En su opinión, la sociedad y las instituciones tendrían que buscar un equilibrio que permitiera “encontrar el camino de la salud pública democrática y dar una vía a la participación de la ciudadanía, que ahora mismo no la hay”. Una solución que, a su vez, permitiera atender a la necesidad que sienten ahora mismo miles de personas de salir a la calle a protestar.

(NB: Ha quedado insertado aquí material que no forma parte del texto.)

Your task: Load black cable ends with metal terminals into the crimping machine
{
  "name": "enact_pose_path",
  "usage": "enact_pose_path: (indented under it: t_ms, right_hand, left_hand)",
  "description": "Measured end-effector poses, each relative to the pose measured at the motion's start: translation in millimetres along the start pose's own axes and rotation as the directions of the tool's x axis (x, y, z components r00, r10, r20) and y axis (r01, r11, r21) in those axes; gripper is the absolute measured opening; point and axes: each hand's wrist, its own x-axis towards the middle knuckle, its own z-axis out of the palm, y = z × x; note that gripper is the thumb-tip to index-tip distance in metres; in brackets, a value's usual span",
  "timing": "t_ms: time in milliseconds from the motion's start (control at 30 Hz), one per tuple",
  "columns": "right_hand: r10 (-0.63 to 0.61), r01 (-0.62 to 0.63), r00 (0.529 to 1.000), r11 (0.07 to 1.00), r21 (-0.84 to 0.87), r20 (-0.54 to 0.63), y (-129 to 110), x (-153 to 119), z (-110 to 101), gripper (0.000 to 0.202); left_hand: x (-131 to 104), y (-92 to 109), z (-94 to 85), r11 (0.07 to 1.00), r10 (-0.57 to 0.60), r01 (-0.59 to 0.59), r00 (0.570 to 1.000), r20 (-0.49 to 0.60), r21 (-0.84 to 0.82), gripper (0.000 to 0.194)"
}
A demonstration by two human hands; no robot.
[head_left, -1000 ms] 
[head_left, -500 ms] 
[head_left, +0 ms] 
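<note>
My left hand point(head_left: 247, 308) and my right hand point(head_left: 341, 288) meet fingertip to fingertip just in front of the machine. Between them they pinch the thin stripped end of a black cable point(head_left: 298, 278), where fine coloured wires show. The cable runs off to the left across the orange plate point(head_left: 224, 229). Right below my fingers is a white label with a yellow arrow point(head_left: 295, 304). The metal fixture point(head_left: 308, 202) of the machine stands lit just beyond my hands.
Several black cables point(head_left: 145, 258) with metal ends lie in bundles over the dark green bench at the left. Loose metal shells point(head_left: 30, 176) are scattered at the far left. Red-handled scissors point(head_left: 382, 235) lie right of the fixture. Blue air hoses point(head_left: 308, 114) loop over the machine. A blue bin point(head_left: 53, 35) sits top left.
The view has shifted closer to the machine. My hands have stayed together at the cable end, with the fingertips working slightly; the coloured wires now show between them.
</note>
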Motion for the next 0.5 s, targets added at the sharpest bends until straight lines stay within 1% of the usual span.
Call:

Consejos para manifestarse con el menor riesgo

Una vez expuestos los argumentos y razones para salir o no a protestar en las diferentes movilizaciones convocadas en Madrid a lo largo de este fin de semana y, además, las otras muchas que se irán convocando a lo largo de todo el territorio estatal durante los próximos meses, concierne a cada ciudadano o ciudadana y colectivo la decisión final al respecto. Si se decide acudir a las concentraciones, los expertos sanitarios consultados por Público señalan una serie de recomendaciones que son básicas de cara tanto a evitar exponerse uno mismo al virus como para no contribuir a la propagación del mismo.

En primer lugar, el médico en Atención Primaria Javier Padilla señala que a la hora de organizar y convocar hay que tener en cuenta que puede resultar más operativo celebrar “muchas manifestaciones en muchos sitios distintos” actuando más “como una red”, ya que eso “haría disminuir la aglomeración de personas”. No obstante, el médico reitera que “manifestarse no es una actividad de gran riesgo”, sobre todo si se compara “con actividades que hacemos diariamente, como estar en la oficina con más personas o coger el metro”.

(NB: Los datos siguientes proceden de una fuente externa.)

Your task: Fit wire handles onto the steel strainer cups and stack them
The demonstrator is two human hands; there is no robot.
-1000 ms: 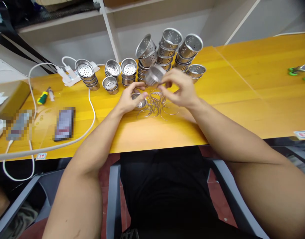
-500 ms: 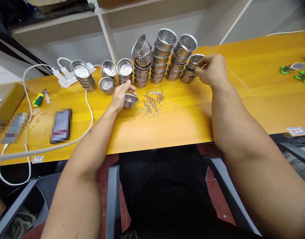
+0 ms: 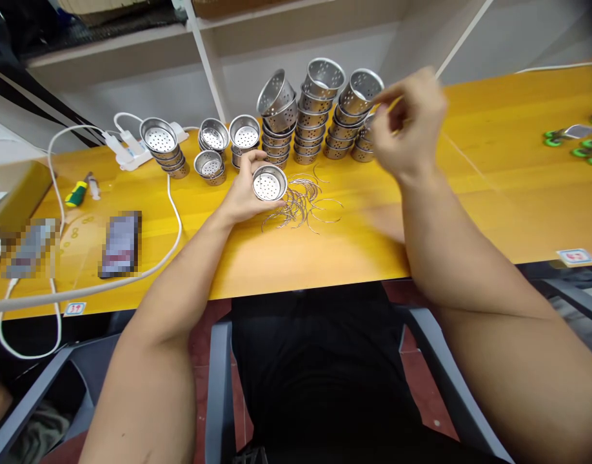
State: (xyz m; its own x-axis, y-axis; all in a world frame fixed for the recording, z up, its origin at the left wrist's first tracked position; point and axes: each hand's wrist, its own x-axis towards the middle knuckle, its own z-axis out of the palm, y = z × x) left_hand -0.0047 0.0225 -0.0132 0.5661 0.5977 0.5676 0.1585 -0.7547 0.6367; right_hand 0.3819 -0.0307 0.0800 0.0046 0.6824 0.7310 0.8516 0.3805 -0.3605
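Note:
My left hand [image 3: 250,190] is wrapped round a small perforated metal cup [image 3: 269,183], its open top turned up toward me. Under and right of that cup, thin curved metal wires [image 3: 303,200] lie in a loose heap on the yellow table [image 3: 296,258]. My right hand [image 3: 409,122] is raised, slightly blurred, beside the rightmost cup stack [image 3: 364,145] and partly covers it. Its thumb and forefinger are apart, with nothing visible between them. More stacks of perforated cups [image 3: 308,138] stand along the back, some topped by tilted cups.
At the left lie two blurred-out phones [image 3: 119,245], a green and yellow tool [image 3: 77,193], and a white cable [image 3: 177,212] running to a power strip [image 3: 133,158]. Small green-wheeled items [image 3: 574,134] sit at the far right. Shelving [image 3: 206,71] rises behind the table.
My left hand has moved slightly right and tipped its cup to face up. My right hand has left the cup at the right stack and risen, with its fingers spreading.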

Una vez que el ciudadano ya ha decidido participar de una protesta, las recomendaciones de los expertos pasan por, tal y como explica la enfermera e investigadora en Salud Pública María Urtasun, acudir con mascarilla, hacer un lavado frecuente de manos y mantener la “distancia de seguridad”. Asimismo, Urtasun recuerda que las protestas deben realizarse en el exterior y no en sitios cerrados ya que “en el aire libre hay 20 veces menos de riesgo que en un espacio cerrado”.

Mejor instrumentos musicales que gritos

El médico de Atención Primaria Javier Padilla también ofrece otras recomendaciones a las personas que opten por acudir a las concentraciones. “Si se quiere armar jaleo, es mejor tirar de instrumento musical más que de grito, porque lo conveniente es evitar la propagación de aerosoles. También hay que evitar estar muy cerca de la otra gente e intentar no llevar a cabo maniobras que conlleven la propagación de aerosoles. Es decir, hay que evitar gritar“, prosigue.

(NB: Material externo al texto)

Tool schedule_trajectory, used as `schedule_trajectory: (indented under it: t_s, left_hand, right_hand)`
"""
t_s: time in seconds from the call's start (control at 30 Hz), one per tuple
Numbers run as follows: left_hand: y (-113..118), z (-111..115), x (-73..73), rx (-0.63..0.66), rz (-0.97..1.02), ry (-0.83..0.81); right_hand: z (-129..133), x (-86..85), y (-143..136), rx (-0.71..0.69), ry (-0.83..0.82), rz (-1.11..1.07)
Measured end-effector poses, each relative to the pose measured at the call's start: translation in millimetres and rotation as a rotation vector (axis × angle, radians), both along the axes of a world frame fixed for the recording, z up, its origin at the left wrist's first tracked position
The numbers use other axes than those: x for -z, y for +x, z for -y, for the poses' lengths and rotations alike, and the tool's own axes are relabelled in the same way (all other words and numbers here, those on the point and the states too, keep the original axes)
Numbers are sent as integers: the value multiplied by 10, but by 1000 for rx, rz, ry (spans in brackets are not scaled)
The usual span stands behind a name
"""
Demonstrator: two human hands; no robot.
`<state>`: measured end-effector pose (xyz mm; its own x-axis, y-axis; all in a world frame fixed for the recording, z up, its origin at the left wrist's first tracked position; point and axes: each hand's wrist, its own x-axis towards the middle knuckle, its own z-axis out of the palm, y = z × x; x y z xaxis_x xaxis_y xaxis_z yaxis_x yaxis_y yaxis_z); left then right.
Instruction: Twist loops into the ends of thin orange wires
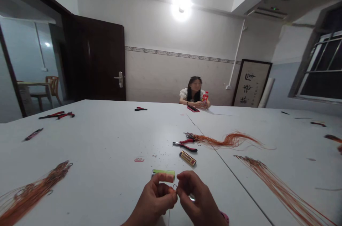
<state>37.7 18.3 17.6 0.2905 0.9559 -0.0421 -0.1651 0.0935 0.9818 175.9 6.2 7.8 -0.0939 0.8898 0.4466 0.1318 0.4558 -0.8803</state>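
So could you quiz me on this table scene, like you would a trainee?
1. True or false: both hands pinch the wire.
2. What lies just beyond the left hand: A a green lighter, B a cup, C a book?
3. Which tool lies by the orange cord bundle mid-table?

Key:
1. True: the left hand and the right hand meet on a thin wire.
2. A, the green lighter.
3. The red pliers.

Brush calligraphy on framed scroll
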Motion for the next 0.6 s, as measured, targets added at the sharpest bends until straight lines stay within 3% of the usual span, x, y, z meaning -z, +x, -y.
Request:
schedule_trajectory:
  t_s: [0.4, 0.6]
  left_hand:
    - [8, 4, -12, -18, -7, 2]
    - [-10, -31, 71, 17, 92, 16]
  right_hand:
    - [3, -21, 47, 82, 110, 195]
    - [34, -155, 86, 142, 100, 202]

Por último, Urtasun incide en que también es importante el “antes y el después” de las movilizaciones: “Se debe llegar a la manifestación de la forma más segura posible. Ir a pie o en bicicleta hasta el lugar de la movilización es lo mejor y, si hay que coger transporte público, hay que intentar evitar las aglomeraciones”. Aunque se tarde más, recomienda que si es necesario se cambie de ruta, se deje pasar algún metro si está muy lleno o se baje en otra parada. “Es importante tanto antes como después porque las aglomeraciones es lo que hay que intentar evitar”, concluye.